Direttore Feltri,
le signore dei detenuti si accomodino dietro le sbarre, ma solo per due ore così da consolare i compagni. Vuoi mettere i diritti di coloro ai quali i detenuti innamorati hanno nuociuto? Nordio pensi ai «padrón» giudici e alle carriere separate invece di partorir scemenze.
Massimo Cei
Caro Massimo,
ti sorprenderà ma la democraticità di un sistema si evince e si misura anche e soprattutto dalla maniera in cui in esso vengono trattate le persone private della libertà personale, ossia i detenuti, molti dei quali, lo ricordo, non sono neppure condannati in via definitiva, quindi, stando alla Costituzione e non alla mia opinione, devono essere ritenuti innocenti, proprio sulla base di uno dei principi cardine del nostro ordinamento, il vituperato principio della presunzione di innocenza. Dunque, caro Massimo, ho difficoltà a comprendere il tuo sarcasmo su questo argomento e la severità nei confronti di un ministro che si dimostra civile, poiché è evidente che consideri un abominio che ai ristretti venga riconosciuto il diritto all'affettività, senza il quale esercizio la pena diventa tortura e la tortura non è mica uno degli obiettivi della detenzione. Questo lo sai? Il fine della detenzione, infatti, è la rieducazione, cui segue il reinserimento sociale del reo che abbia saldato il suo debito con la società e con la giustizia. Ti garantisco che negare qualsiasi forma di affettività, ossia la possibilità del detenuto di abbracciare o accarezzare il figlio o la moglie, o della detenuta di fare lo stesso, non rappresenta una maniera di educare e recuperare un individuo, anzi, l'assenza di affettività ammala, abbrutisce, incancrenisce quel male che spesso conduce sulla strada della devianza. Non intendo fare il parroco o catechizzare chicchessia, semplicemente non condivido l'accanimento, il disprezzo e l'odio verso i reclusi. Sì, sono uomini e donne che hanno sbagliato, che hanno fatto anche del male, che hanno calpestato la legge, ma non dobbiamo e non possiamo privarli della possibilità di riscatto, ovvero credere che possano essere e diventare persone migliori.

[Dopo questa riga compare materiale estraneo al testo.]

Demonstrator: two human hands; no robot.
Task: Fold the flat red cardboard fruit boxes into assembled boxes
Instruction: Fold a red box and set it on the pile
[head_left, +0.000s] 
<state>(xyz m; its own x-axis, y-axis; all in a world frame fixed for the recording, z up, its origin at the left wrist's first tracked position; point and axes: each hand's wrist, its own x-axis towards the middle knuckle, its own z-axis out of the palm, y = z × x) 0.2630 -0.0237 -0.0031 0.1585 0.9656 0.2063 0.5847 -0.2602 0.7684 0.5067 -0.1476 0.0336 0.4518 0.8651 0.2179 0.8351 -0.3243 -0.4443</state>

Che ci piaccia o meno, il detenuto subisce la sospensione della libertà personale, ma continua a godere di altre libertà e diritti. E si dia il caso che i diritti alla espressione dell'affettività e alla sessualità, che costituisce un aspetto essenziale dell'essere umano, di entrambi i generi, siano alcuni di questi. Se il detenuto gode del diritto alla salute ha anche il diritto a dare e ricevere gesti di affetto e di cura, senza i quali anima e corpo soffrono, deperiscono, muoiono.
Era ora che questo provvedimento venisse introdotto perché l'Italia, in questo ambito, era indietro rispetto ad altri Stati dell'Occidente libero e civile, quell'Occidente dove la galera non è concepita come un ambiente in cui infliggere sofferenze ma in cui dovrebbe
realizzarsi una scelta decisiva: abbandonare la strada della devianza per intraprendere quella della legalità. Come può il deprivare il reo della carnalità contribuire a spingerlo sulla retta via?Perdonami ma non ne colgo il senso.